California’s Senate Bill 1152, said CCRKBA Executive Director Joe Waldron, “really amounts to nothing more than harassment of law-abiding citizens who purchase a perfectly legal product. There is no existing data to suggest that an ammunition purchase registry will have any positive impact on crime. Absent that, why else would Sen. Jack Scott, the bill’s sponsor, want to require retailers to gather this information? Surely he couldn’t want law-abiding Californians placed under some kind of suspicion, just because they buy a box of shotgun shells to hunt doves, or a brick of .22s to teach their kids to shoot.”
“I’m curious,” observed CCRKBA Chairman Alan Gottlieb, “about how California retailers are going to be trained to take the required thumbprint. Who’s going to pay for that training? Furthermore, because these retailers are now taking thumbprints, will that open them up to any liability, as agents of the state, in the event these prints are subsequently used as some sort of evidence? Lawmakers really need to take a step back and consider all the ramifications of such a requirement before they make this into a law.”

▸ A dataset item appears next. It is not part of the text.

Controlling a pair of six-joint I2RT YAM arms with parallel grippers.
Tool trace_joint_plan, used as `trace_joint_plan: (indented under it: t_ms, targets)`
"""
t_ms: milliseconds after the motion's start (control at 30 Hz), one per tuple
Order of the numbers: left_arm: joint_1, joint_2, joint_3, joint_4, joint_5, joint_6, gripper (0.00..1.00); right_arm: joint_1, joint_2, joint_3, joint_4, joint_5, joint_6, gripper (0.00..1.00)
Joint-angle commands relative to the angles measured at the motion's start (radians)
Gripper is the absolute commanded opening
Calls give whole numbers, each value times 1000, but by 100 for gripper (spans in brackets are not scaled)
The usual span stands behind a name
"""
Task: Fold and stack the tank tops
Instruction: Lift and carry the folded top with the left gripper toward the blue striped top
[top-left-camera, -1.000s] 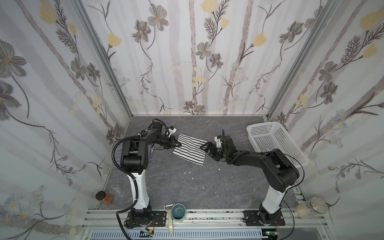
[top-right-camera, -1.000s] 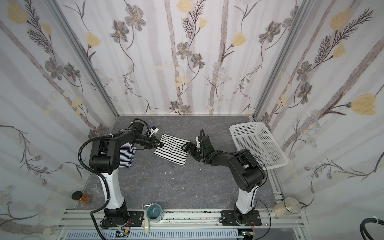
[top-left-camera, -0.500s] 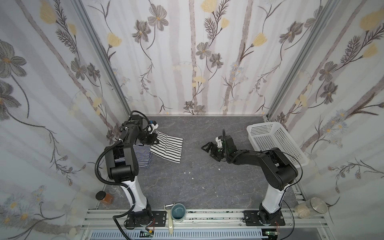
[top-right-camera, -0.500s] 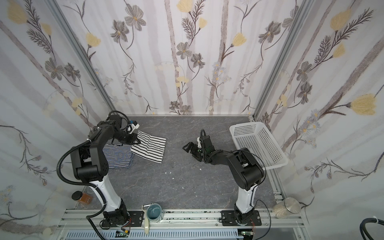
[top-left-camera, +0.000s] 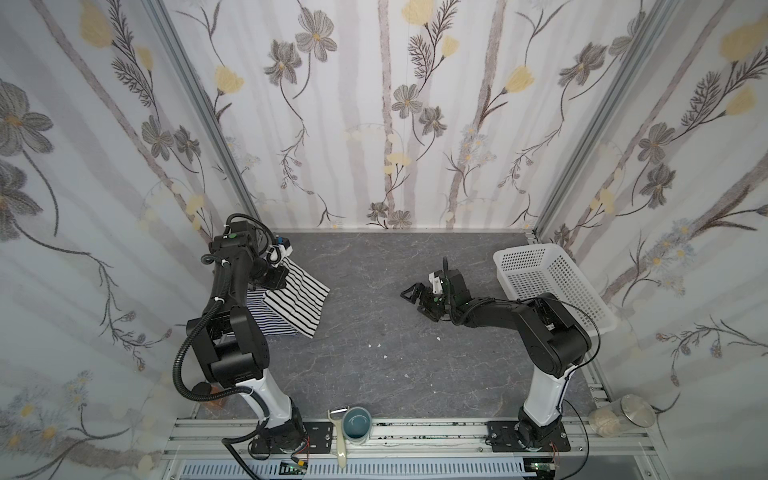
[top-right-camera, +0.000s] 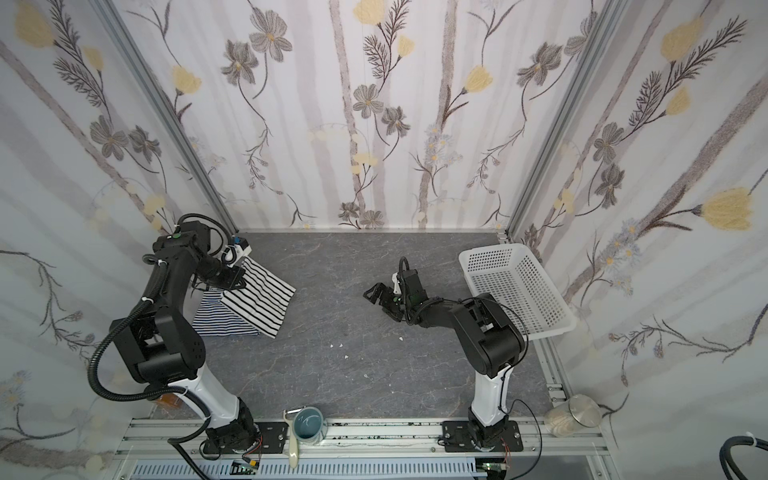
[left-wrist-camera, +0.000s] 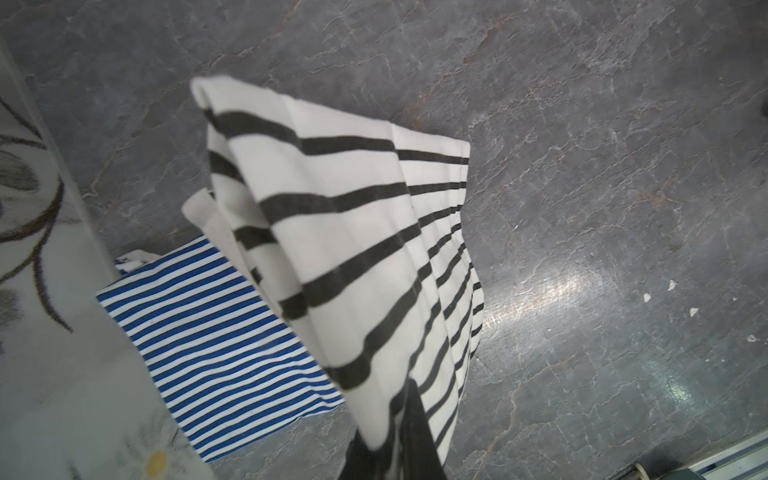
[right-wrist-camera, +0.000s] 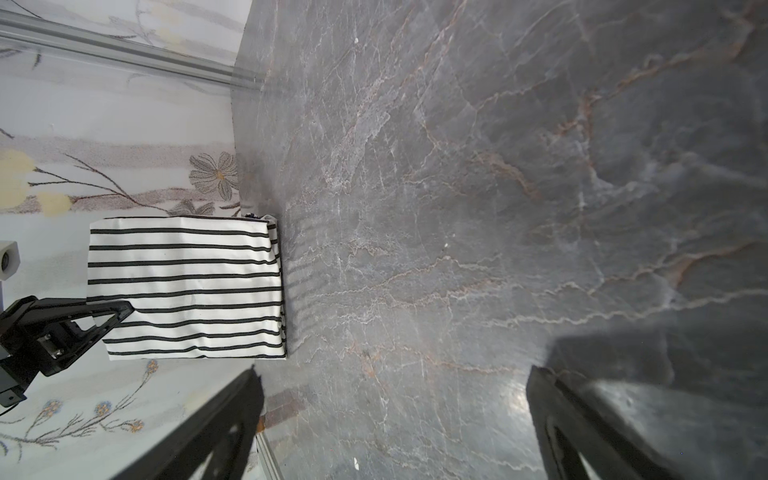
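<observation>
Front rail, nearer than the basket (top-left-camera: 524, 251): a blue-grey mug (top-left-camera: 357, 424) with a peeler (top-left-camera: 340, 440) touching its side, both well off toward the middle. A glass jar (top-left-camera: 623, 419) with a metal lid lies on its side past the worktop's (top-left-camera: 395, 353) corner, also nearer than the basket.

Worktop: grey marbled slab with a few white crumbs scattered mid-way.

Right tool (top-left-camera: 417, 302): low over the worktop, near the basket on its inner side. Its jaws are spread wide and released, with nothing in them. The right wrist view shows only bare stone between the fingers (right-wrist-camera: 232, 415).

Tank tops: both at the edge of the worktop opposite the basket, by the side wall.
- Navy-striped top (top-left-camera: 274, 322) lies flat as a folded rectangle.
- Black-striped top (top-left-camera: 297, 297) is folded and pinched at its far edge by the left tool (top-left-camera: 277, 277), which is clenched on the cloth. It hangs raised and slanted, its free end reaching down toward the worktop. It covers the basket-facing part of the navy-striped top, skewed rather than square on it.

Farthest: the basket itself, white and perforated, sitting against the side wall on the right arm's side.
</observation>
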Motion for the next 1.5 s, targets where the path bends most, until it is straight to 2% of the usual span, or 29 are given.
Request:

CCRKBA agrees with the National Association of Firearms Retailers, which is on record in opposition to SB 1152. That organization criticized the measure, noting that, “No valid public safety purpose will be advanced by burdening our members in California with keeping a registry of perfectly legal ammunition sales and law-abiding ammunition purchasers. We are aware of no scientifically valid study that concludes an ammunition registry would be an effective law enforcement tool.”
“Instead of burdening retailers and honest citizens with more paperwork,” Waldron suggested, “maybe California lawmakers should devote their energies to ‘burdening’ violent criminals with longer prison sentences. It’s time to leave law-abiding California firearms owners alone.”